Deploy SSIS Catalog to Azure Cloud - Part 1
The development life cycle of an SSIS package encompasses many phases: gathering requirements, designing control flows, coding data flows and testing overall execution. After deployment to production, any misjudgments made during development might result in a problem. These problems can be categorized as either performance or runtime errors. Microsoft introduced the SSIS catalog in SQL Server 2012 to satisfy runtime tracking requirements of packages. Many companies are thinking about migrating systems to the Azure cloud.
How can we lift and shift packages to the Azure cloud and still keep the runtime tracking requirements of the package?
Microsoft announced at the Ignite conference in 2017 that Azure Data Factory will be able to host SSIS packages for execution in the cloud. This process involves the creation of an Azure Data Factory object and the deployment of an Azure SSIS integration runtime engine. This runtime engine runs on PAAS servers that can be started and stopped at will. Both licensing and compute costs are charged for the runtime engine. Initially, the SSIS catalog was only deployable to Azure SQL database. Support for Azure Managed Instance was introduced in later. Please see this announcement by Sandy Winarko, Principal Program Manager on June 27, 2018 for details.
Today, we are going to talk about how create an Azure SSIS integration runtime engine that uses a SSIS catalog which resides within an Azure SQL database.
The scrapping of data from web pages has been a common practice since the invention of the internet. However, custom code can easily break or produce unexpected results if the source web pages are changed. In a prior article, we examined how to replace the import and transform process in Power Query (M Language) to an SQL Server integration Services package and database table.
The above diagram is a conceptual architecture of the proposed system. In this article, we will create an Azure Data Factory with an Azure SSIS integrated runtime engine. Both the user defined and the SSIS catalog databases will be deployed to a logical Azure SQL Server. The package within the PowerQueryExample project will be saved to the catalog and scheduled to run from Azure Data Factory.
I am assuming that the reader has already built a development system using Visual Studio 2019, SQL Server 2019 and the Power Query Source control.

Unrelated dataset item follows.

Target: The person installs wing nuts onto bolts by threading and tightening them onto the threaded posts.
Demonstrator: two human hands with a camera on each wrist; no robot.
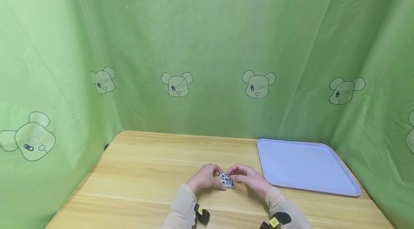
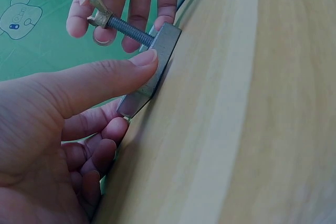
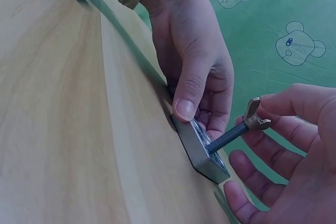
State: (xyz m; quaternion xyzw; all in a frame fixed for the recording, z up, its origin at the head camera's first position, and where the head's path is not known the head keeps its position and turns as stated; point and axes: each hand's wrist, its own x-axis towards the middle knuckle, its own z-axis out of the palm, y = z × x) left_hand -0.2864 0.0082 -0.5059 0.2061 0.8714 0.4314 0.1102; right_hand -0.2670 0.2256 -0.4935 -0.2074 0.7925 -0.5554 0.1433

A working package is a requirement for testing the newly deployed catalog. Both a logical Azure SQL Server named svr4tips2020 and Azure Data Factory named adf4tips2020 are key components of the system. The database named dbs4tips2020 will contain the table to capture the Superbowl Championship information. Once all those components are built and deployed, we are ready to install the Azure SSIS integration runtime.
There are two types of integration runtime deployments. The first option, is a self hosted integration runtime (SHIR), offloads the data movement and dispatch activities to external computing resources. This deployment is very important when you want to use Azure Data Factory in a hybrid environment. The second option allows for the lift-and-shift of existing packages to the cloud. This dialog box can be found under the author workspace within the connections menu. This menu can be used to define both linked services and/or integration runtimes. Please see Microsoft documentation for details.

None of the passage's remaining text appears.